Only text belongs in your copy of the listing below; reproduce it exactly and leave out the pictures.

------ DATA EXTRACT

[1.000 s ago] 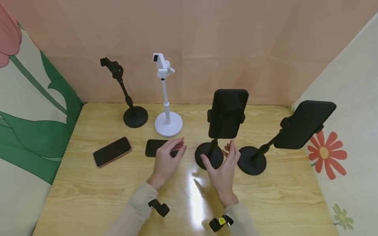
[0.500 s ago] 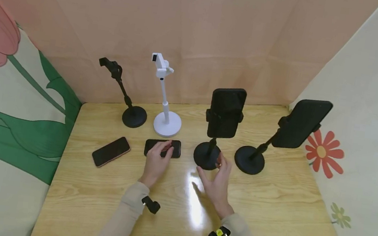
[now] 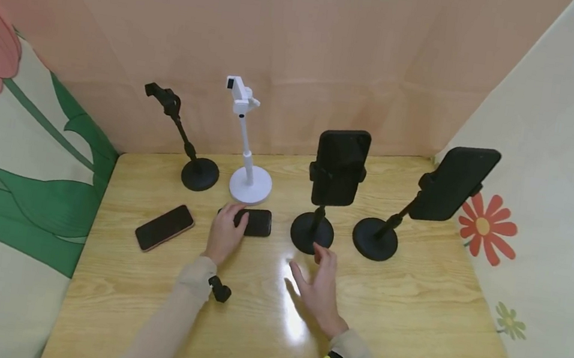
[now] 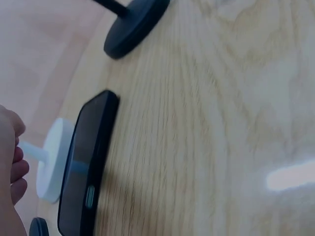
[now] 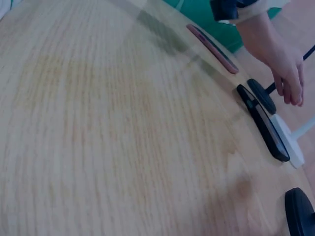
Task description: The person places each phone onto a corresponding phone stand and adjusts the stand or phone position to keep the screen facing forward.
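Note:
My left hand is over the left end of a black phone that lies flat on the table. In the right wrist view a gap shows between that hand and the phone; its fingers are loosely bent and hold nothing. My right hand hovers with thumb and fingers spread, in front of the round base of a black phone stand. A dark phone sits upright in that stand's clamp. Behind the flat phone rises a white phone stand with a bare clamp.
A pink-edged phone lies at the left. Behind it stands a black phone stand with a bare clamp. At the right another black stand holds a tilted phone. A cloth backdrop hangs behind the wooden table.
My left hand has moved left over the flat black phone, uncovering its right end. My right hand has drawn back toward me, away from the stand base. The camera view has shifted slightly.

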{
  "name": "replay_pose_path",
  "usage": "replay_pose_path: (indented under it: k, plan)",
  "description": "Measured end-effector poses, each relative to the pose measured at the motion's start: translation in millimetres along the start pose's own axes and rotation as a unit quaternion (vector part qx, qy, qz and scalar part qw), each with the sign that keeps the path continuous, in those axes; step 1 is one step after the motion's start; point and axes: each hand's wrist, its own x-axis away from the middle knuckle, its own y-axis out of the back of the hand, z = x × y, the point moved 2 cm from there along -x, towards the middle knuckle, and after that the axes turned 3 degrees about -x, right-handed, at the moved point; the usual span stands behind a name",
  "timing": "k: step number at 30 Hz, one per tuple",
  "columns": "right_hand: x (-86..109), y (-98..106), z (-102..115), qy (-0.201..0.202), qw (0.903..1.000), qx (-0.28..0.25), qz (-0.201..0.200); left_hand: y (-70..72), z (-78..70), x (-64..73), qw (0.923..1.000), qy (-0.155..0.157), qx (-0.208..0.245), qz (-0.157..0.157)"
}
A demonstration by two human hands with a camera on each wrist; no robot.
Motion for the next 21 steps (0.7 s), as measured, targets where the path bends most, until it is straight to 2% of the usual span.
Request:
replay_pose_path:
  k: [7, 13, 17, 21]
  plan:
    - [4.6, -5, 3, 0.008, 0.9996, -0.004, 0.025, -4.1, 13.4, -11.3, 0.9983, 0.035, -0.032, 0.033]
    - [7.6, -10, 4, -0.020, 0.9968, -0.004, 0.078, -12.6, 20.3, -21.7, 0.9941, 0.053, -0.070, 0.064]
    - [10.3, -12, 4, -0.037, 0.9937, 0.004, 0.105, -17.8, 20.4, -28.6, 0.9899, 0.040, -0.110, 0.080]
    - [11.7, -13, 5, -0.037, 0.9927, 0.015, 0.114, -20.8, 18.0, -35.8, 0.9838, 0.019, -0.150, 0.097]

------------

RESULT OF THIS TASK ::
[1.000 s ago] 
[0.500 s ago] 
[now] 
[now] 
[now] 
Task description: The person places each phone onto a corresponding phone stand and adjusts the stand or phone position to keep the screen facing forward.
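Note:
My left hand is over the left end of a black phone that lies flat on the table. In the right wrist view a gap shows between that hand and the phone; its fingers are loosely bent and hold nothing. My right hand hovers with thumb and fingers spread, in front of the round base of a black phone stand. A dark phone sits upright in that stand's clamp. Behind the flat phone rises a white phone stand with a bare clamp.
A pink-edged phone lies at the left. Behind it stands a black phone stand with a bare clamp. At the right another black stand holds a tilted phone. A cloth backdrop hangs behind the wooden table.
My left hand has moved left over the flat black phone, uncovering its right end. My right hand has drawn back toward me, away from the stand base. The camera view has shifted slightly.
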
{
  "name": "replay_pose_path",
  "usage": "replay_pose_path: (indented under it: k, plan)",
  "description": "Measured end-effector poses, each relative to the pose measured at the motion's start: translation in millimetres along the start pose's own axes and rotation as a unit quaternion (vector part qx, qy, qz and scalar part qw), each with the sign that keeps the path continuous, in those axes; step 1 is one step after the motion's start; point and axes: each hand's wrist, its own x-axis away from the middle knuckle, its own y-axis out of the back of the hand, z = x × y, the point moved 2 cm from there along -x, towards the middle knuckle, and after that the axes turned 3 degrees about -x, right-handed, at the moved point; the usual span stands behind a name",
  "timing": "k: step number at 30 Hz, one per tuple",
  "columns": "right_hand: x (-86..109), y (-98..106), z (-102..115), qy (-0.201..0.202), qw (0.903..1.000), qx (-0.28..0.25), qz (-0.201..0.200); left_hand: y (-70..72), z (-78..70), x (-64..73), qw (0.923..1.000), qy (-0.155..0.157), qx (-0.208..0.245), qz (-0.157..0.157)"
}
A demonstration by two human hands with a camera on each wrist; no robot.
Motion for the next 21 steps (0.7 s), as measured, targets where the path bends most, until it is straight to 2% of the usual span.
Request:
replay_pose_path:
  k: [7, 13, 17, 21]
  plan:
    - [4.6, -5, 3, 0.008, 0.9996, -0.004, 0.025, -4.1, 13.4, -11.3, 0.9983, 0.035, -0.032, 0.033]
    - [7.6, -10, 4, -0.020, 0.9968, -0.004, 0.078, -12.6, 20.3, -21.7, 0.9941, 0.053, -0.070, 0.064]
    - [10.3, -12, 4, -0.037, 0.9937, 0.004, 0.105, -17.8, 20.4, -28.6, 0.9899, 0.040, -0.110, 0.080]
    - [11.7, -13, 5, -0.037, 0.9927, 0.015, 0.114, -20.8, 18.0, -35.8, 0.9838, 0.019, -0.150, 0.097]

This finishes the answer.